Graduation is a scary thing. I'm staying at my community college, staying at home, staying in this same dreary town. Despite the things that are staying the same, it seems like everything is changing. In a way, even the things that are the same are changing.

Obviously, I've been thinking about graduation very often. It's quickly aproaching and there's no stopping it. My friends are spreading out across the country, we're planning final parties and get togethers and preparing for the end of our time in high school.

The day will come when we have to say our goodbyes and before we know it, high school will be a small piece of our histories. Right now, every detail feels important. In a way I think they are.
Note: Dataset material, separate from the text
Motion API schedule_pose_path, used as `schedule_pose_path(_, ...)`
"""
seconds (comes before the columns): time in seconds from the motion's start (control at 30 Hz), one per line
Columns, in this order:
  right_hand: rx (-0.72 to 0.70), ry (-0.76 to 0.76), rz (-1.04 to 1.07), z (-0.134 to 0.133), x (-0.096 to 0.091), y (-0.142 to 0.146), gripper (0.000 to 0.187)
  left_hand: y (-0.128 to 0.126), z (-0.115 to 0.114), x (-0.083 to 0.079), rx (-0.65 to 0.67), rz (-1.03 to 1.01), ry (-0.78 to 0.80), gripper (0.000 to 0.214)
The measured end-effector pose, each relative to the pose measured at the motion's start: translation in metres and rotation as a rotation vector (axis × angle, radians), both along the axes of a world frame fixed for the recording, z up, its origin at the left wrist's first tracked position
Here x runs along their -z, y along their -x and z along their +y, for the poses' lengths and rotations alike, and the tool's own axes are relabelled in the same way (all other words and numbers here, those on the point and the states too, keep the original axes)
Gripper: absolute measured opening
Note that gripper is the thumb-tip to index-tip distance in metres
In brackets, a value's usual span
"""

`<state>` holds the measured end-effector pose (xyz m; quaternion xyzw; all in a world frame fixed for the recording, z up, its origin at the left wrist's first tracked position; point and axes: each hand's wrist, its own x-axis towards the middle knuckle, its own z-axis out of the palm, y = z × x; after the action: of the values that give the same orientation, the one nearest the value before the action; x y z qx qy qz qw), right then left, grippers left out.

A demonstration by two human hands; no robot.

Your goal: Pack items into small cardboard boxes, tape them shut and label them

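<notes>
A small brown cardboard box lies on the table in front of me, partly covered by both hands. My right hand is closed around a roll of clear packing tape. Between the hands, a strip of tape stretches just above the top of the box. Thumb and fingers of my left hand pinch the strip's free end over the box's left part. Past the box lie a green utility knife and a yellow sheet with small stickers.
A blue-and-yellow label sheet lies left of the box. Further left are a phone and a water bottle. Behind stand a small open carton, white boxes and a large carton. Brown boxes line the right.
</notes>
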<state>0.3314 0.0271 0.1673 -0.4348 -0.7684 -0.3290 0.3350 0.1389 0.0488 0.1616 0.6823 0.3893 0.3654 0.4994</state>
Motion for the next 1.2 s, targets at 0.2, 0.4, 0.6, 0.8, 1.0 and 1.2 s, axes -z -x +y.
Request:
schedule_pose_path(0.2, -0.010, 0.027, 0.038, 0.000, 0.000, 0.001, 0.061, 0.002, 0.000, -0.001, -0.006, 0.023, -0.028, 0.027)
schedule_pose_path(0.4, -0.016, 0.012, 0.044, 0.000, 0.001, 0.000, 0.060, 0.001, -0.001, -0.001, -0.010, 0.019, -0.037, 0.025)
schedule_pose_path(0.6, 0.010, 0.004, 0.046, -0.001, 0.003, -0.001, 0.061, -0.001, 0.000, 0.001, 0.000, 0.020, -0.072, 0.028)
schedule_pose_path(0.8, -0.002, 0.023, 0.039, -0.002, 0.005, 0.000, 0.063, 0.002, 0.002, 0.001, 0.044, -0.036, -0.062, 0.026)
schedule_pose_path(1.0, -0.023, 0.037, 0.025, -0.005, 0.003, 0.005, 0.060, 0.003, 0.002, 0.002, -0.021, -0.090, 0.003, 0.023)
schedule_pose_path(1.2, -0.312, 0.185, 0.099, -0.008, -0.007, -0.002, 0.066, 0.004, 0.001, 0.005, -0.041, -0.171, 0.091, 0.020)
I'm wrapping up an amazing Spring Break full of some pretty memorable adventures. We finally had our scary movie night. There was cuddling in the rain at the river with some of my best friends. I was bitten by a dog (not too bad ... just a bit of blood). I crashed on a friend's couch, learned how to make galaxy nails, baked a cake and celebrated our impending graduation.

I'd say the last two weeks weren't too shabby. Next up: graduation.

Friday, March 23, 2012

Alive and well

Hello!

Well, I think I'm back. I gave up on blogging nearly one year ago but I've been thinking of starting up again. So here I am!

To be completely honest, I know some of my past blog posts have been very personal and exposing and quite frankly, depressing. And yes, I could have started another blog completely set apart from this one. But that really wouldn't sit right with me. Those posts, regardless of how upsetting they may be, are part of my past and you can't really erase your past.

So my dears, here I am - alive and well! I've changed the blog name, but not the content. My posts from here on out will be somewhat different from the ones I used to write. I'll be honest, true to myself and true to my passions and beliefs, but I'll go about it differently this time.

UPDATE on 5/24/2012:
I decided to take the previous posts off my blog as they are not things I wanted attached to the current blog. They haven't been erased because, like I said, you can't erase your past. But there was no reason for it to be plastered all over my blog. Thanks, loves!